Could the whole of the data below be written out verbatim?
• • •
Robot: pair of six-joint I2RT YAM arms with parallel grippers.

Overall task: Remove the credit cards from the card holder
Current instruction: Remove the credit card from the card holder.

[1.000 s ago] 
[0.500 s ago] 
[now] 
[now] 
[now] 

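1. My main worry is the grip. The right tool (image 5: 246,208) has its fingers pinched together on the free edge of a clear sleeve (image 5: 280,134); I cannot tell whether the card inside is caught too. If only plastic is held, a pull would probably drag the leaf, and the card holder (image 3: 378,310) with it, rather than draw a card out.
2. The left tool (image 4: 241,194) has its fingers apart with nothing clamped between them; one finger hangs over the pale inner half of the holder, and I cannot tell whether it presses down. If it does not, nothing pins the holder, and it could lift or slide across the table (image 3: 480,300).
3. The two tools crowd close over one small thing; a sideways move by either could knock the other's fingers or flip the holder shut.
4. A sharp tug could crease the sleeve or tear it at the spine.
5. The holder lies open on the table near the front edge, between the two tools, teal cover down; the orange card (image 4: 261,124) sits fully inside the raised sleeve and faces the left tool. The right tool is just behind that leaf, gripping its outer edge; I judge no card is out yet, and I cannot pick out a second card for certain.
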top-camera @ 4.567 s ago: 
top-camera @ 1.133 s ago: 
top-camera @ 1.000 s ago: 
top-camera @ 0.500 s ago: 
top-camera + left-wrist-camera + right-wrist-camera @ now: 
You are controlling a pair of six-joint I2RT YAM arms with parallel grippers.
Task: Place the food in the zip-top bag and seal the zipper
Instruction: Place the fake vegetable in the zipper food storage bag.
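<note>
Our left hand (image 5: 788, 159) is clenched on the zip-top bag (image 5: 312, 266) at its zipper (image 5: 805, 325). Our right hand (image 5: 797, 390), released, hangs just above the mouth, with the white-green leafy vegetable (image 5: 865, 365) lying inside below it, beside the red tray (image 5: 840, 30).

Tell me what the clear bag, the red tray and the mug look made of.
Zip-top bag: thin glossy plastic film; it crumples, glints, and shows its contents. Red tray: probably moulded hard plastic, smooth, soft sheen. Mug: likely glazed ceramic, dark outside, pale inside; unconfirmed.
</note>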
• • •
### [Answer section]
Robot: pair of six-joint I2RT YAM arms with parallel grippers.

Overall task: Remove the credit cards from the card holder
Current instruction: Remove the credit card from the card holder.

[1.000 s ago] 
[0.500 s ago] 
[now] 
[now] 
[now] 

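1. My main worry is the grip. The right tool (image 5: 246,208) has its fingers pinched together on the free edge of a clear sleeve (image 5: 280,134); I cannot tell whether the card inside is caught too. If only plastic is held, a pull would probably drag the leaf, and the card holder (image 3: 378,310) with it, rather than draw a card out.
2. The left tool (image 4: 241,194) has its fingers apart with nothing clamped between them; one finger hangs over the pale inner half of the holder, and I cannot tell whether it presses down. If it does not, nothing pins the holder, and it could lift or slide across the table (image 3: 480,300).
3. The two tools crowd close over one small thing; a sideways move by either could knock the other's fingers or flip the holder shut.
4. A sharp tug could crease the sleeve or tear it at the spine.
5. The holder lies open on the table near the front edge, between the two tools, teal cover down; the orange card (image 4: 261,124) sits fully inside the raised sleeve and faces the left tool. The right tool is just behind that leaf, gripping its outer edge; I judge no card is out yet, and I cannot pick out a second card for certain.
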top-camera @ 4.567 s ago: 
top-camera @ 1.133 s ago: 
top-camera @ 1.000 s ago: 
top-camera @ 0.500 s ago: 
top-camera + left-wrist-camera + right-wrist-camera @ now: 
You are controlling a pair of six-joint I2RT YAM arms with parallel grippers.
Task: Place the food in the zip-top bag and seal the zipper
Instruction: Place the fake vegetable in the zipper food storage bag.
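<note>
Our left hand (image 5: 788, 159) is clenched on the zip-top bag (image 5: 312, 266) at its zipper (image 5: 805, 325). Our right hand (image 5: 797, 390), released, hangs just above the mouth, with the white-green leafy vegetable (image 5: 865, 365) lying inside below it, beside the red tray (image 5: 840, 30).

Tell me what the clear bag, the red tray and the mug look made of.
Zip-top bag: thin glossy plastic film; it crumples, glints, and shows its contents. Red tray: probably moulded hard plastic, smooth, soft sheen. Mug: likely glazed ceramic, dark outside, pale inside; unconfirmed.
</note>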

The exercise has now been completed.